US business, government, and culture more generally has been haunted by the idea of "technology" for decades now. So many people, from influential leaders to ordinary citizens, assert that "technology" is the core driver and explanation for so many things that they observe in the world around them. Moreover, the period I examine in this project has been marked by wave after wave of hyped technologies that are promised to fundamentally transform society. Today it's generative AI, of course, but there have been so many examples in recent decades. But often predictions of deep change from technology have not come true. So A Good History of Shit Jobs must pay attention to both actual technological change and how often unfounded notions of "technology" have shaped the economy, daily life in households, policy, politics, and much more.

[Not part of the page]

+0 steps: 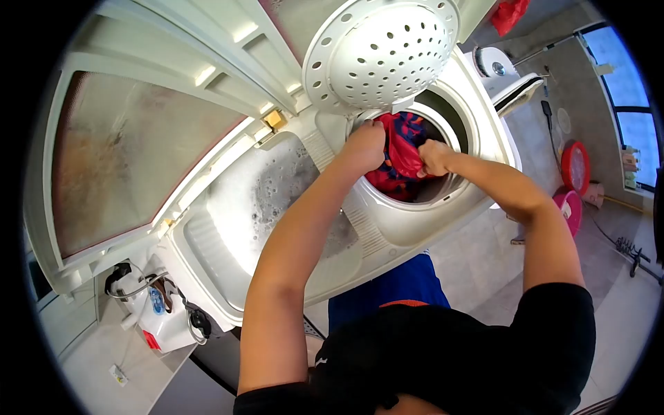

Again, as I work through this project, I will be thinking a lot about the role of METHOD in social inquiry. Scholars have already offered so many explanations for what has been happening with the US and other rich economies since the 1970s. How do we know which ones were actually the most important? And how can we ensure that the factors we choose to emphasize are not just the result of our own instincts and biases? We shouldn't let ourselves off the hook!

And that most of all will be the theme of this newsletter: many of us believe that they ways in which humans have reconstructed their material environments ("technology") have important ramifications for how they live and how they suffer. How do we reach for the strongest possible knowledge of this reality?

That's the question that most fascinates me in life. I hope you'll join me as I explore it.